UAE: London’s award-winning restaurant, Gaucho, opened its second Middle Eastern outlet after Beirut, at the Dubai International Financial Centre (DIFC) in November 2011.
The interiors follow the trademark style created by Conceptualise, a London-based design team headed by Patsy Godik and Grant White. It has been working with Gaucho for 10 years and was hired to take the brand from its original concept to what it is today.
The Dubai outlet will feature Gaucho’s iconic décor of cowhide walls, blended with opulent black and white leather furniture, mirrored panels and crystal chandeliers but is tailored to the design expectations of the region.
The 160-seat restaurant will be spread across a double-volume space, with room for 100 guests on its private terrace that overlooks Emirates Towers with big windows. A glass staircase will link a nine-metre floating bridge between the 18-metre long white marble bar (which took a year to create) and the multi-level dining areas, with eight-metre-high floor-to-ceiling walls of multi-faceted glass. It also features a 12-seat private dining room and an eight-seat wine room.
“Gaucho is a lifestyle rather than a restaurant — it offers an experience through its food and design and it is for that reason we have chosen Dubai as a host to this superb lifestyle,” said Ryan Hattingh, international operations director, Gaucho.
Godik and White said the identity of the restaurant remains the same, with the black and white colour palette, along with the cowhide, and colonial elements from Argentina still making an appearance. However, they have used elements of Dubai in the design as well, without any constraints imposed on them.
“We have gone to town with everything that Dubai offers in terms of its scale. I think the design is modern, innovative and opulent, and made sure it has a wow-factor. We have had the opportunity to do something different in Dubai, whereas in Europe we haven’t done these things before,” she added.
White said this was because of the space restrictions faced in Europe, along with issues of listed buildings. He said with the Dubai restaurant, Conceptualise took inspiration from the architecture in the region using it in the interiors.
“We pushed the boundaries of architecture to reflect the rest of Dubai. For example, we created what we think is one of the longest bars in the region, because we have the space to do it,” he said.
White added while the design of the restaurant stays true to the brand, Conceptualise has given it a much more Middle Eastern feeling than its other outlets in Europe.
“We focused on bringing elements of the region into the restaurant. Even though we have a common theme and brand identity, we tried to make it different. We used lots of silver, leather and a lot of white marble,” he said.
It has been a year since Conceptualise saw the site at DIFC; even though the designers felt this was a fast turn-around time, they felt it was reflective to the speed of things in the region.
Conceptualise started designing the original Gaucho (‘cowboy’) steak houses 10 years ago.
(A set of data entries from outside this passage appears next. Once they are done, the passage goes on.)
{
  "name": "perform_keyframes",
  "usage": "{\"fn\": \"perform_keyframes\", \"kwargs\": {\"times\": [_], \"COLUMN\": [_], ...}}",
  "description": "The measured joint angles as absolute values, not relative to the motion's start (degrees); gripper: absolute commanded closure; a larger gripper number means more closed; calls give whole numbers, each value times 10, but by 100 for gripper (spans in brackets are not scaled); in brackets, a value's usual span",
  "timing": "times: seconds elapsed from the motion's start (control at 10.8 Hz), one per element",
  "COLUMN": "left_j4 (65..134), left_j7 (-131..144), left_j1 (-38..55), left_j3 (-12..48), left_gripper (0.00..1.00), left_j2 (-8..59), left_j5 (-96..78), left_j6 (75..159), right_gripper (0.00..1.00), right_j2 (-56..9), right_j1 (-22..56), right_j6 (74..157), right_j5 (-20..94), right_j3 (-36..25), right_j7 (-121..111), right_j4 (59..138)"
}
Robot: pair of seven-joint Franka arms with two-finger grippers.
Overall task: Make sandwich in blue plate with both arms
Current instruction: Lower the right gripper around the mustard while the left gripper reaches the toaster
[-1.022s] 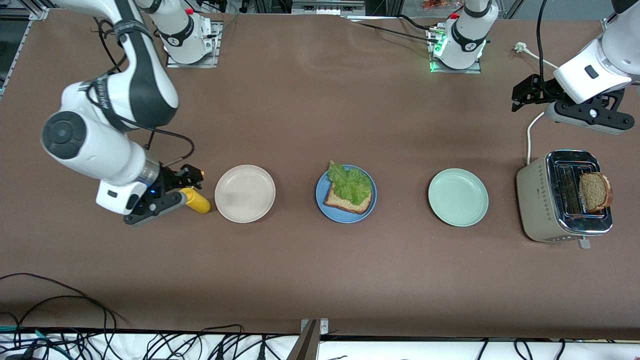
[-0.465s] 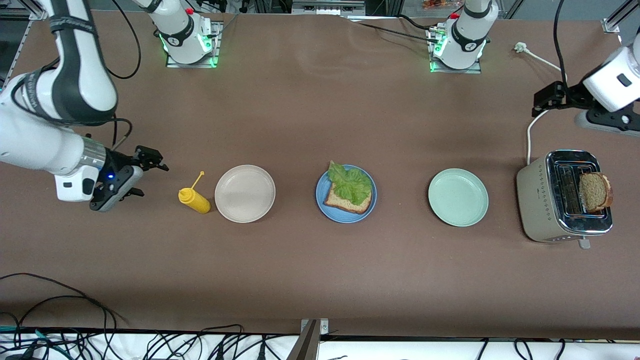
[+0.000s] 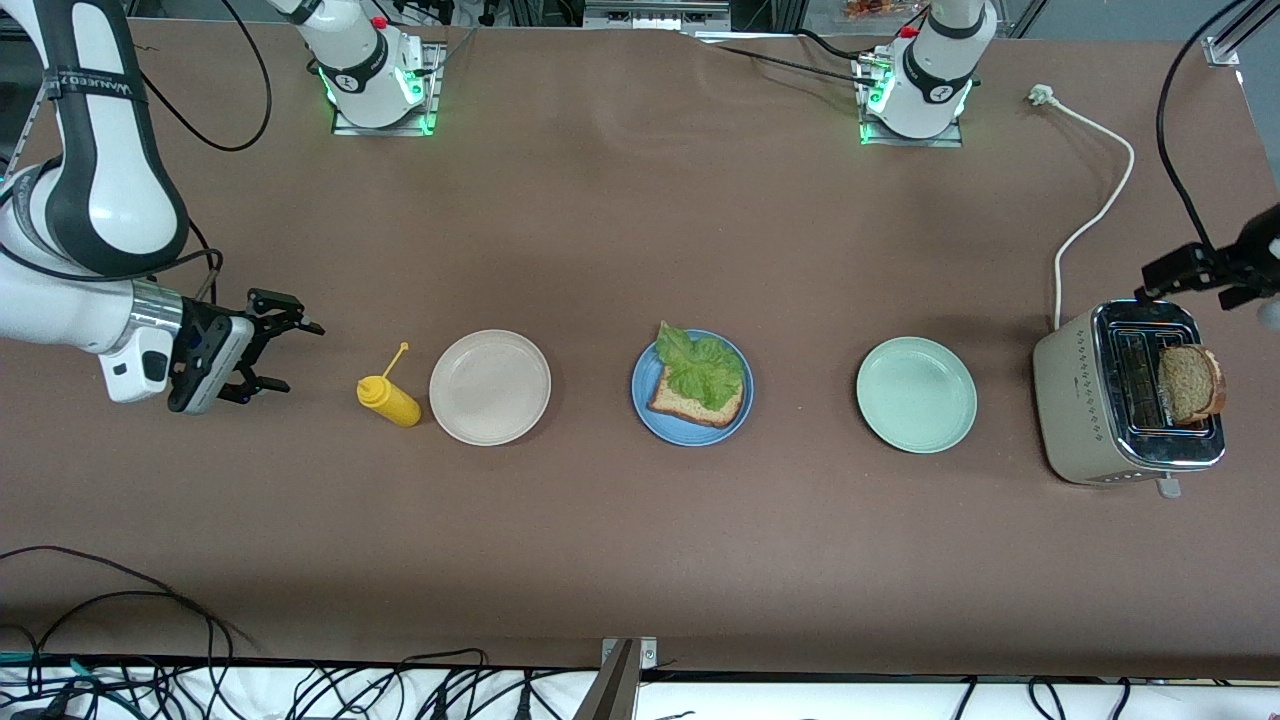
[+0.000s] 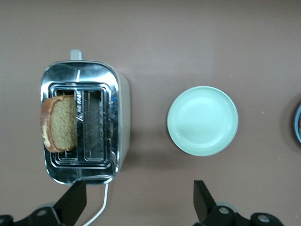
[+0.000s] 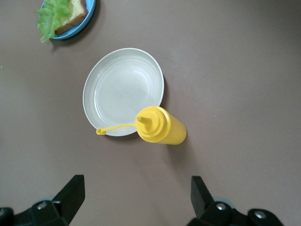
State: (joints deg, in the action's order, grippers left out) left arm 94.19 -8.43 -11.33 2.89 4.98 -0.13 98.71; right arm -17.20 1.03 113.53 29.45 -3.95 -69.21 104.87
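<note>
Both black two-finger grippers stand wide apart and empty: the left gripper (image 3: 1200,272) hangs over the table by the shiny beige-and-chrome toaster (image 3: 1075,400), the right gripper (image 3: 268,345) beside the yellow squeeze bottle (image 3: 390,400) at the other end. On the round medium-blue plate (image 3: 645,405) in the middle lies one brown toast slice (image 3: 690,405) under a ruffled green lettuce leaf (image 3: 700,365); the second brown wholegrain slice (image 3: 1190,382) stands in the toaster slot. Likely next, the left arm should come down square over that upright slice, pinch its flat faces gently near the top crust, and lift straight up to clear the slot
</note>
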Motion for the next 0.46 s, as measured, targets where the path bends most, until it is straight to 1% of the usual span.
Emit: {"fn": "perform_keyframes", "kwargs": {"times": [0.19, 0.46], "left_j4": [932, 891], "left_j7": [-94, -148], "left_j1": [-150, -201], "left_j3": [29, 29], "left_gripper": [0, 0], "left_j2": [88, 173], "left_j5": [-1, -1], "left_j6": [1018, 1060], "right_gripper": [0, 0], "right_j2": [-179, -208], "right_j1": [9, -18], "right_j6": [1157, 1167], "right_j5": [359, 456], "right_j3": [-38, -38], "right_j7": [-804, -1022], "right_j4": [1079, 1120]}}
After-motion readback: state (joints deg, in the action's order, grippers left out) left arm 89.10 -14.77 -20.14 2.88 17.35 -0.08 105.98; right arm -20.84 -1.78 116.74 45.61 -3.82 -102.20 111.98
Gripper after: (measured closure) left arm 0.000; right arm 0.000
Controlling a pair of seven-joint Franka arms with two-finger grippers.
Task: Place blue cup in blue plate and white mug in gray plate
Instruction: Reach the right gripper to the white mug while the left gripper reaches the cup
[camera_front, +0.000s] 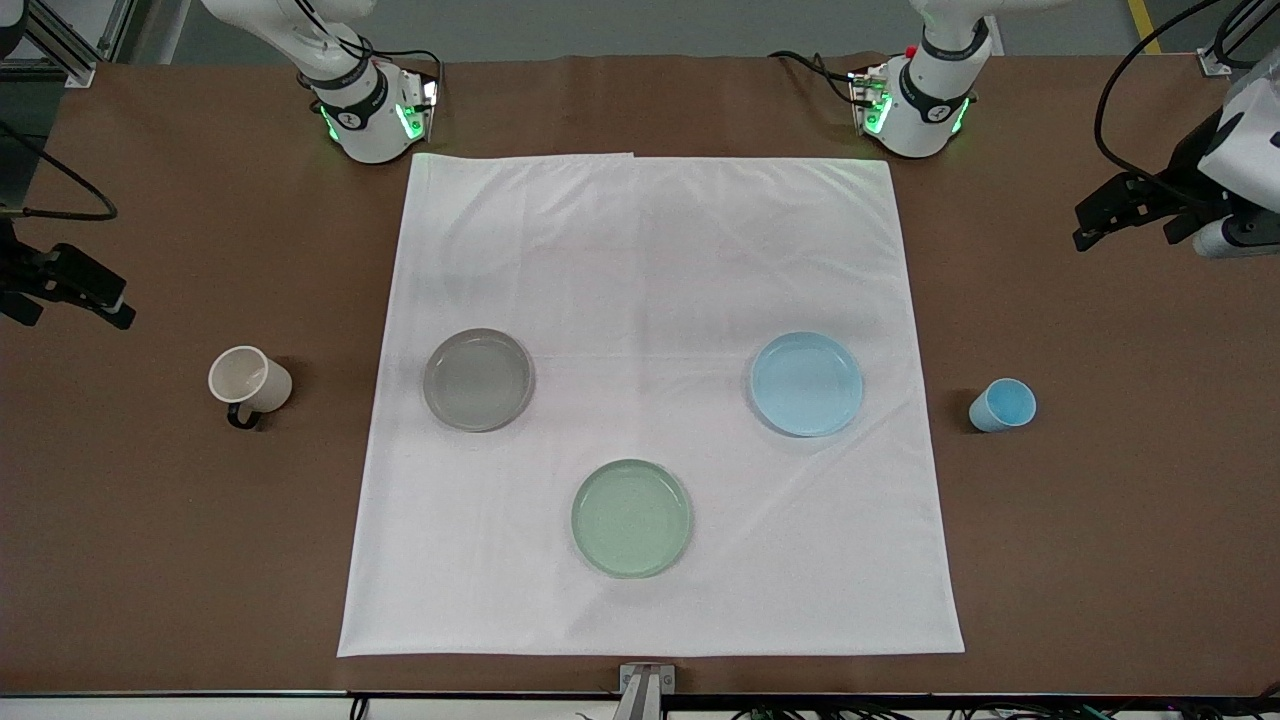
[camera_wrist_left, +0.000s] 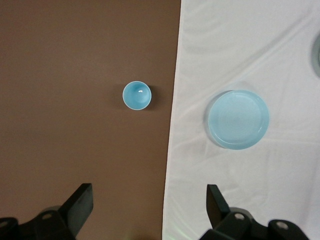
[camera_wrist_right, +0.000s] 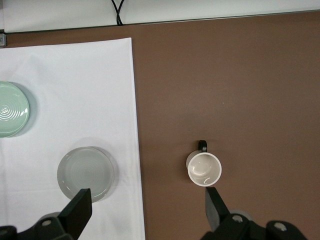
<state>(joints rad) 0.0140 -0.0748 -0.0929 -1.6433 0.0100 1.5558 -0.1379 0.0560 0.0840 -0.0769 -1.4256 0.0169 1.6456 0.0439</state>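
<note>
The blue cup (camera_front: 1002, 405) stands upright on the bare brown table at the left arm's end, beside the blue plate (camera_front: 807, 384) on the white cloth. The white mug (camera_front: 249, 381) stands upright at the right arm's end, its dark handle toward the front camera, beside the gray plate (camera_front: 478, 379). My left gripper (camera_front: 1125, 225) is open and empty, high over the table's left arm's end; its wrist view shows the cup (camera_wrist_left: 137, 95) and blue plate (camera_wrist_left: 238, 119). My right gripper (camera_front: 70, 300) is open and empty over the right arm's end; its view shows the mug (camera_wrist_right: 204, 168) and gray plate (camera_wrist_right: 85, 173).
A pale green plate (camera_front: 631, 518) lies on the white cloth (camera_front: 650, 260), nearer to the front camera than the other two plates. All three plates hold nothing. Brown table (camera_front: 150, 520) surrounds the cloth.
</note>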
Godik and White brought the cowboy element into the design when they were hired for a re-design.
“We decided to bring the cowboy into the city. We see it in the use of leather and the herds in Pampas, but with a contemporary twist. The cowhide markings are interesting and different. The colonial flavour of Argentina is present in the restaurants as well. All the materials we use are organic, with lots of white and leather, along with opulent chandeliers and marble,” said Godik.
The designers said considerable structural changes were made to the site because they had a “perfect blank canvas” to work with.
“We created an incredibly glamorous and opulent restaurant with the space given to us, then a mezzanine level and a marble floating bridge with a glass staircase,” said White. “In Dubai, nothing is unachievable. We had everything we needed to work with. We had no limitations on our imagination, whereas in Europe people try to impose restrictions,” he added.
When comparing the Dubai restaurant to the only other Middle Eastern branch of Gaucho in Beirut, Lebanon, Godik said both are completely different spaces. The Lebanon branch has a “Beirut feel” to it, according to Godik.
“It’s much smaller and cosier. We try very hard to represent each culture in the Gaucho family and ensure that site is representative of the city it’s in. We use different flavours of the city within the building – no restaurant is identical.”
Godik said she felt UAE is a forward-thinking market, where they were able to mix the Middle Eastern flavour with Gaucho’s traditional style.